Preferred Citation: Lutgendorf, Philip. The Life of a Text: Performing the Ramcaritmanas of Tulsidas. Berkeley:  University of California Press,  1991. http://ark.cdlib.org/ark:/13030/ft796nb4pk/


 
One The Text and the Research Context

The Manas and the Western Audience

British orientalists of the colonial period, many of whom served in India as administrators or missionaries, found that the Ramcaritmanas embodied what seemed to them the noblest aspects of Hindu culture, which they contrasted to other "degenerate" tendencies—especially the tantric tradition and the devotional cult of Krishna.

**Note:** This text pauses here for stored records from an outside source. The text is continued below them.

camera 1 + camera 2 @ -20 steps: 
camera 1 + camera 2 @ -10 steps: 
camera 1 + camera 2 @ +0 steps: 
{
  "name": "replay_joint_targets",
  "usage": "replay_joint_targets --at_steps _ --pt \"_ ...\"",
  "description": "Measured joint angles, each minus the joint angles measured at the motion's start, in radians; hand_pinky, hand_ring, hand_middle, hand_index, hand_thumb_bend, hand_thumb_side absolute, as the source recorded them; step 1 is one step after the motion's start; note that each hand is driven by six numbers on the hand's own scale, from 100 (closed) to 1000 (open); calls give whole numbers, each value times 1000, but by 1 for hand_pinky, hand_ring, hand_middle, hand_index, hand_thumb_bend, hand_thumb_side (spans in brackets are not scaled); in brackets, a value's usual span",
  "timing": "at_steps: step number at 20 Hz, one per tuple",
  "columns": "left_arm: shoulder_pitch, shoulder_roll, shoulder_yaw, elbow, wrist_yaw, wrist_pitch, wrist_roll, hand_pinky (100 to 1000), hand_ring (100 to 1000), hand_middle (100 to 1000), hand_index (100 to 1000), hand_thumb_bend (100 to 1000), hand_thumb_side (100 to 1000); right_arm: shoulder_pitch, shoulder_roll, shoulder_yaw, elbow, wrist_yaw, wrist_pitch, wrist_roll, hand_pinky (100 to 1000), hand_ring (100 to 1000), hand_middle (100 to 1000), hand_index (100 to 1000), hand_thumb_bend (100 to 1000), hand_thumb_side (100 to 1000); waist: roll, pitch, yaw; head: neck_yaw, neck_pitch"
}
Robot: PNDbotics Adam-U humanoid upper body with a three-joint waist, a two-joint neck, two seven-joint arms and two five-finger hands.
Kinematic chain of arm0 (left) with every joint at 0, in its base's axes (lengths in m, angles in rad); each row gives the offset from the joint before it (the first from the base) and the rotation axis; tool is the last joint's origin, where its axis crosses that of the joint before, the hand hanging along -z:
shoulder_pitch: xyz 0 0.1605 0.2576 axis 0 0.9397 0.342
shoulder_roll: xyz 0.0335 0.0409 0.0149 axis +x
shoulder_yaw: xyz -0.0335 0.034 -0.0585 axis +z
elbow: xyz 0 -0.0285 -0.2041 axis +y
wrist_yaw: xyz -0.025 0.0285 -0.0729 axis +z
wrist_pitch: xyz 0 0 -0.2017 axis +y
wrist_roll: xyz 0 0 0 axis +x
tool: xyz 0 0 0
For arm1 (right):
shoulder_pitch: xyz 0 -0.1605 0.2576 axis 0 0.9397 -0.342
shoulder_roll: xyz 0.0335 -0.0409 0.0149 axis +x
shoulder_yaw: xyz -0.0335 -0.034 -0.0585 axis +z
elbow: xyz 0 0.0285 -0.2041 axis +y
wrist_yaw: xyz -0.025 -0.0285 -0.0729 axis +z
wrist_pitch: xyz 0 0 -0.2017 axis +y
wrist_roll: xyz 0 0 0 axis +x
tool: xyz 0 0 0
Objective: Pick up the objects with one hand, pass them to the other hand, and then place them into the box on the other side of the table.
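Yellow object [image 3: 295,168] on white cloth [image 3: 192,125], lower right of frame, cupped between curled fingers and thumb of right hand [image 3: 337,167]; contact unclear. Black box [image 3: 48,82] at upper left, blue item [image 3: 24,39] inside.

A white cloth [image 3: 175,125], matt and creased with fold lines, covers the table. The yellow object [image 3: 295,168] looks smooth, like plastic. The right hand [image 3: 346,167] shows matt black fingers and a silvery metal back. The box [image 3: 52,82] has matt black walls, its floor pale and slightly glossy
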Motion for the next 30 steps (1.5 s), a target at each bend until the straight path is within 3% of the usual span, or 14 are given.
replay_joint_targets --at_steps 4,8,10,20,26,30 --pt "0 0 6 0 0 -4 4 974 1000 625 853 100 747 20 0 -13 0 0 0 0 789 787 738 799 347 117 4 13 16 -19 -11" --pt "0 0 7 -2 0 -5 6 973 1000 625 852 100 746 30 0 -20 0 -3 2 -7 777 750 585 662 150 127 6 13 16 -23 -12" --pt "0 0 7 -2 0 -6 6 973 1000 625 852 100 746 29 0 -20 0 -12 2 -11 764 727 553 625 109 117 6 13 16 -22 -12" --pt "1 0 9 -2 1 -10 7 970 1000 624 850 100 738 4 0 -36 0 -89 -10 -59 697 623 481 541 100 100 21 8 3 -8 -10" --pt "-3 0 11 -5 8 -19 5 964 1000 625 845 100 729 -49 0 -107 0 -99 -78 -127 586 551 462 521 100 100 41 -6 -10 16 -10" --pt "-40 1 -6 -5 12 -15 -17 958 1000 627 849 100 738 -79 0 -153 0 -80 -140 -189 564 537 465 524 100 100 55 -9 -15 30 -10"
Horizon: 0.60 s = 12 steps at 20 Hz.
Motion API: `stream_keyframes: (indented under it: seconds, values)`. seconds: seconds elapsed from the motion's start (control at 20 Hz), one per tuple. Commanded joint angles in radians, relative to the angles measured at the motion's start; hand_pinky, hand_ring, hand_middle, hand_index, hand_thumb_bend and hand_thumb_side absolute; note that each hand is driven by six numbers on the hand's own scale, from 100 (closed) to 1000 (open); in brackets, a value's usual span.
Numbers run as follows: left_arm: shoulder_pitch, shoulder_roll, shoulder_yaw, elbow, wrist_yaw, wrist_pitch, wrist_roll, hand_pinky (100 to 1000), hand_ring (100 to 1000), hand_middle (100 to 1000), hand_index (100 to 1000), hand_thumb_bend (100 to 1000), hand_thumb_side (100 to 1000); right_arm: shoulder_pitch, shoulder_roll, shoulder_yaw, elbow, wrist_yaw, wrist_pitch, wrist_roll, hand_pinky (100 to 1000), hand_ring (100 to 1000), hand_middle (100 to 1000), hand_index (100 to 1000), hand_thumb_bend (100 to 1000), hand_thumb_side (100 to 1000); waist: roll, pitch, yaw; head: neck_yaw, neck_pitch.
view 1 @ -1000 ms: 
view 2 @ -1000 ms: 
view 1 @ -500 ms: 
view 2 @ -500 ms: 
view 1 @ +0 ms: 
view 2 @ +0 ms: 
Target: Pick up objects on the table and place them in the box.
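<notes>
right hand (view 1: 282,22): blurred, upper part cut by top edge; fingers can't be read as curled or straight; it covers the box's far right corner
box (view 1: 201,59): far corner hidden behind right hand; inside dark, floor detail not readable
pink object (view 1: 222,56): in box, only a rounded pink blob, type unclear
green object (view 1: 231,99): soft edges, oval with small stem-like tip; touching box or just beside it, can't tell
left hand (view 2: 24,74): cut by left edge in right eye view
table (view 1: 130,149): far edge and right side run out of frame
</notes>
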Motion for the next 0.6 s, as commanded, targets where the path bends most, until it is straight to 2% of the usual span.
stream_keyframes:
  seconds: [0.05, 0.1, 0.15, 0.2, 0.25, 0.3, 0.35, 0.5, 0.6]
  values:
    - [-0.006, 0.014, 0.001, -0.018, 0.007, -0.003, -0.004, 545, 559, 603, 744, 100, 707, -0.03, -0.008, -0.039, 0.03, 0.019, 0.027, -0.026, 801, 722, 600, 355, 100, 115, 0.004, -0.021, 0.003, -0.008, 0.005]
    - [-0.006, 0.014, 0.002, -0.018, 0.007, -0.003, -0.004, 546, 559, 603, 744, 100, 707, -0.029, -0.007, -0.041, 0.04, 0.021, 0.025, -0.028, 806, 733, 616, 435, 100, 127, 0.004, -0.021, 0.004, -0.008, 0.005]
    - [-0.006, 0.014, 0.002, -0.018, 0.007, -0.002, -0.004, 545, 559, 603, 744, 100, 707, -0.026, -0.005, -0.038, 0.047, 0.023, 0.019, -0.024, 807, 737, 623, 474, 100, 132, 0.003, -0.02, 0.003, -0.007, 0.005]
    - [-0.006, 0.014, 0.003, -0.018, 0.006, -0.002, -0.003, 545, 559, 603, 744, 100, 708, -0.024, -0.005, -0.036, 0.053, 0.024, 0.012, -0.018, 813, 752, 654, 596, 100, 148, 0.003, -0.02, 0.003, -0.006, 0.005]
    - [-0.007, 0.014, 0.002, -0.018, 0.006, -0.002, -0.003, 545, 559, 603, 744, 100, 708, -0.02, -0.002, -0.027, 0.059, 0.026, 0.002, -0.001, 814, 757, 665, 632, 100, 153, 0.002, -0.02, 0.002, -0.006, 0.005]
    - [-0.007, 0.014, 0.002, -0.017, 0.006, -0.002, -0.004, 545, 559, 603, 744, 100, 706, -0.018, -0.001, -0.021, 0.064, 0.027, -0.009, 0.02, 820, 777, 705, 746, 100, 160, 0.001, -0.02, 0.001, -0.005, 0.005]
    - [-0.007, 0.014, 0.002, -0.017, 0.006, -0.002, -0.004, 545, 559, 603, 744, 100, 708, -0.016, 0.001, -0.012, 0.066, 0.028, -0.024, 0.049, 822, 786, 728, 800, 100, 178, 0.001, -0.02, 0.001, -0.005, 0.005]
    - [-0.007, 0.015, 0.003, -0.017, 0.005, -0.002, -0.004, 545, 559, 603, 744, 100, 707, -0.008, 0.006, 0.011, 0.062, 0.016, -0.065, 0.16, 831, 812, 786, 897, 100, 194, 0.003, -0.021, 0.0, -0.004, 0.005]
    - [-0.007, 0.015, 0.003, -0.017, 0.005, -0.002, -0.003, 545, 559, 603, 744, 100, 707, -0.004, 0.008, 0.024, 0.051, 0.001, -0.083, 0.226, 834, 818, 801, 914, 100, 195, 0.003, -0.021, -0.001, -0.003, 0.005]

Even Sir George Grierson, who could at times be so sympathetic to the Hindu ethos, praised the role of the Manas in "Hindustan" by noting that "it has saved the country from the tantric obscenities of Shaivism . . . the fate which has befallen Bengal."[63] F. S. Growse, who served as district magistrate of Mathura, urged the epic's adoption by the colonial Education Department, noting that "the purity of its moral sentiments and the absolute avoidance of the slightest approach to any pruriency of idea . . . render it a singularly unexceptionable text-book for native boys."[64]

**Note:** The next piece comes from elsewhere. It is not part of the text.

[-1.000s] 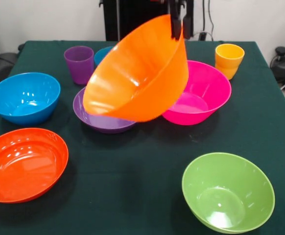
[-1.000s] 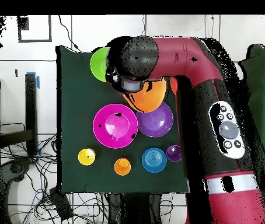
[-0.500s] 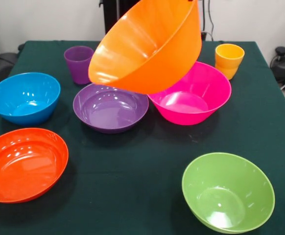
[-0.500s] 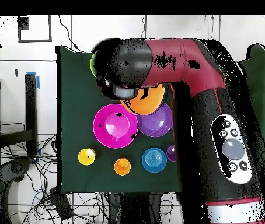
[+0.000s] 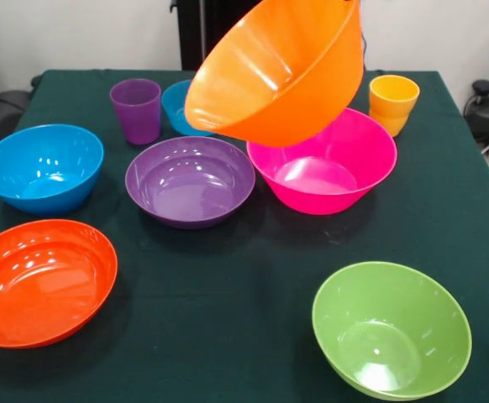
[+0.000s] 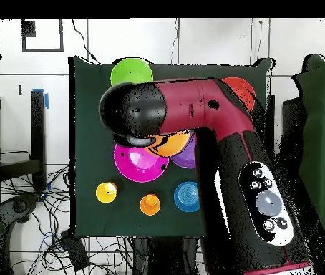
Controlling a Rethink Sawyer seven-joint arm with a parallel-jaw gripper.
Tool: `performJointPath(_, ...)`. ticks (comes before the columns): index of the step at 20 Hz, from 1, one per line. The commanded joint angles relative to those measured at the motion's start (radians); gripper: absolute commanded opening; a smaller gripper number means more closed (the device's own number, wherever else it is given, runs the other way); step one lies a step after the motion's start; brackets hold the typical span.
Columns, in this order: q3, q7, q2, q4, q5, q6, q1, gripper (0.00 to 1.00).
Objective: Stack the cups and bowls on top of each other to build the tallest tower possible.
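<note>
Above pink bowl (image 5: pixel 345 159): orange bowl (image 5: pixel 278 71) tilted, aloft | tool: hidden, grip unclear | no readable writing

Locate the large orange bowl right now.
In the front view, the large orange bowl hangs tilted in the air, above the pink bowl and right of the purple bowl.

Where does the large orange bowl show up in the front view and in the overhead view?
Front view: the large orange bowl hangs tilted at top centre, above the large pink bowl.
Overhead view: only a sliver of it shows at centre, under the arm.
Shared landmark: the large pink bowl, directly beside it in both.
</note>
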Motion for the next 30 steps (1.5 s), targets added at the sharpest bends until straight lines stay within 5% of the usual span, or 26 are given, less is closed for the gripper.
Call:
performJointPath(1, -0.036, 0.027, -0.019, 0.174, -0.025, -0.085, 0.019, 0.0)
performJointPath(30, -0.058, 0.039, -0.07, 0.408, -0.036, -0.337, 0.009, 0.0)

Drawn to the text by what they saw as its moral tone and influence, Western scholars devoted themselves to mastering its language and to making it accessible to other English readers through translations, grammars, and theological studies—the latter often couched in patently Christian terms. Having acquired an intimate knowledge of the epic, they expressed high appreciation for both its religious message and its literary worth. Grierson hailed Tulsidas as "the greatest of Indian authors of modern times" and called his epic "worthy of the greatest poet of any age."[65] Vincent Smith, author of a biography of Tulsi's contemporary Akbar the Great, hailed the epic's creator as "the greatest man of his age in India, greater even than Akbar himself."[66]

[63] Grierson, "Tulasidasa, the Great Poet of Medieval India," 2.

[64] Growse, The Ramayana[*]of Tulasidasa , lv.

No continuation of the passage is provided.